Owners who follow veterinarians' recommendations for diet and exercise are more likely to see a reduction in the frequency and severity of PSSM episodes in horses diagnosed with this condition.

Recurrent exertional rhabdomyolysis (RER) is a condition that presents similar symptoms to PSSM and is mainly diagnosed in thoroughbred and standardbred racehorses.

Risk factors: Episodes of RER may be related to the stress of training and racing. Young horses — particularly fillies and horses with nervous dispositions — may be at a higher risk. Researchers have also identified high-grain rations and certain training strategies as possible risk factors for RER.

 Diagnosis: Exercise testing and a muscle biopsy are the most useful tools for diagnosing RER.

Treatment: Managing RER is similar to PSSM in terms of diet and exercise. As well, it's essential to reduce stress in affected horses' lives. For example, owners should standardize the horses' daily routines. The animals should be exercised and fed before their barnmates, and low doses of anti-anxiety drugs may be given prior to exercise. Several drugs such as dantrolene (a muscle relaxant) and phenytoin (an anti-convulsant drug) may be helpful in preventing episodes of rhabdomyolysis in affected horses, but these medications should only be used under veterinary direction.

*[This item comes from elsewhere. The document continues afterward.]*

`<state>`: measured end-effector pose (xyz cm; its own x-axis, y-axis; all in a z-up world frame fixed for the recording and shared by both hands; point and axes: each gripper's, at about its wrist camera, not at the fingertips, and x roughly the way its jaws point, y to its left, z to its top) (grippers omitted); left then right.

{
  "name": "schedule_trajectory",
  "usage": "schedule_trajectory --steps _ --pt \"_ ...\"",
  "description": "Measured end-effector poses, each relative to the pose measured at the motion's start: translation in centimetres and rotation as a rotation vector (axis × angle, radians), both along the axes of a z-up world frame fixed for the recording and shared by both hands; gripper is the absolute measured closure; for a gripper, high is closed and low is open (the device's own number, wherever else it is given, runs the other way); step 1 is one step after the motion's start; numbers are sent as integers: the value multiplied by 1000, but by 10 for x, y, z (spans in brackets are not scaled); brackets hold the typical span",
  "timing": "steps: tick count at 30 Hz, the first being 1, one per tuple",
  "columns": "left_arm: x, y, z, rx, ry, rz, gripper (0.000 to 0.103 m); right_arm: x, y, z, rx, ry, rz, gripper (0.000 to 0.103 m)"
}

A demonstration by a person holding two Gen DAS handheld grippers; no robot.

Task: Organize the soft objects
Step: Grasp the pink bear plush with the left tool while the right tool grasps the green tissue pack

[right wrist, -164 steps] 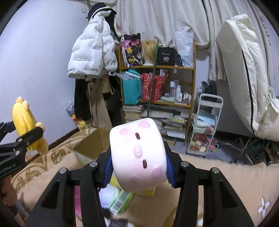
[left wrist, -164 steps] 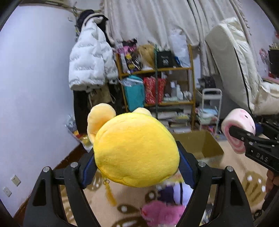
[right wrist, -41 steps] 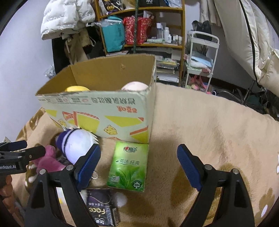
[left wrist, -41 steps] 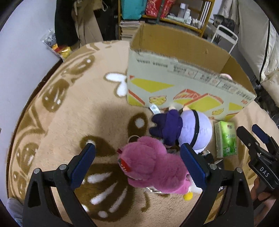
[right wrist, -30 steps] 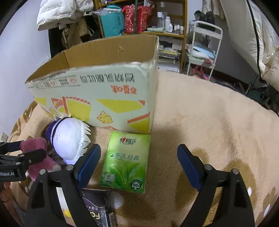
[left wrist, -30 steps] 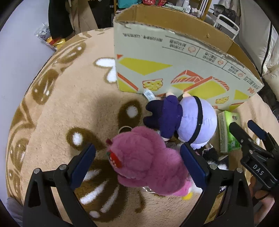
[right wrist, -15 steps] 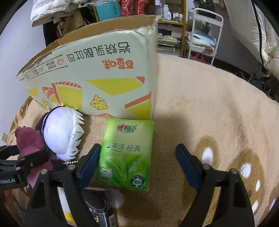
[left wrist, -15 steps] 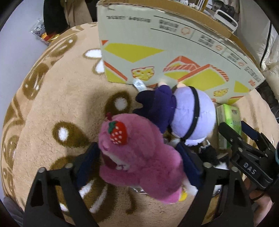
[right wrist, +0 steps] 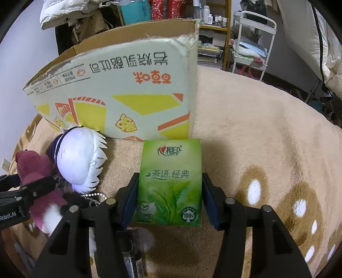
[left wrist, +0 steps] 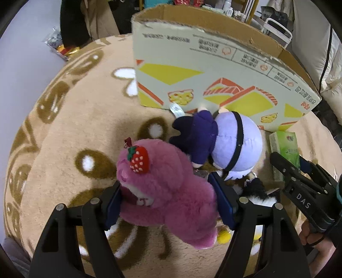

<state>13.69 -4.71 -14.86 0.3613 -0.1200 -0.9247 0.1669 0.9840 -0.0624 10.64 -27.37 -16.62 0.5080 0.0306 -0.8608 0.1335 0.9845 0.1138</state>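
My left gripper (left wrist: 168, 203) is shut on a pink plush bear (left wrist: 164, 192) with a strawberry on its head, lying on the rug. A purple-and-lilac plush doll (left wrist: 224, 143) lies just beyond it, against the cardboard box (left wrist: 213, 70). My right gripper (right wrist: 170, 198) has its pads against both sides of a green tissue pack (right wrist: 171, 181) that lies in front of the box's corner (right wrist: 128, 89). The doll's white-haired head (right wrist: 79, 158) and the pink bear (right wrist: 36, 171) show at left in the right wrist view. The right gripper also shows in the left wrist view (left wrist: 299, 188).
A beige rug with brown and white patterns (right wrist: 267, 149) covers the floor. A dark packet (right wrist: 132, 256) lies under my right gripper. A shelf (right wrist: 213, 19), a white cart (right wrist: 250, 42), hanging coats (left wrist: 85, 21) and a white mattress (right wrist: 325, 42) stand behind the box.
Both grippers dropped toward the rug and closed in. The left jaws narrowed onto the pink bear. The right jaws narrowed onto the tissue pack.
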Motion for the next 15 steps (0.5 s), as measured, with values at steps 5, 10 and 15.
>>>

Rhabdomyolysis remains an important cause of morbidity and mortality in horses. Recent advances in identifying underlying myopathies, some of which are now known to be genetically determined, have helped veterinary researchers gain a better understanding of this group of disorders and to develop more specific treatment and management recommendations.

To optimize management and to make important breeding decisions, it's important for horse owners and their veterinarians to pursue thorough diagnostic testing of animals with rhabdomyolysis — especially if it's a recurring problem.

Lohmann, Katharina L. "Equine Myopathies: An Update (Part 1)" Large Animal Veterinary Rounds 8(7), 1-6. Original article summarized by Lynne Gunville.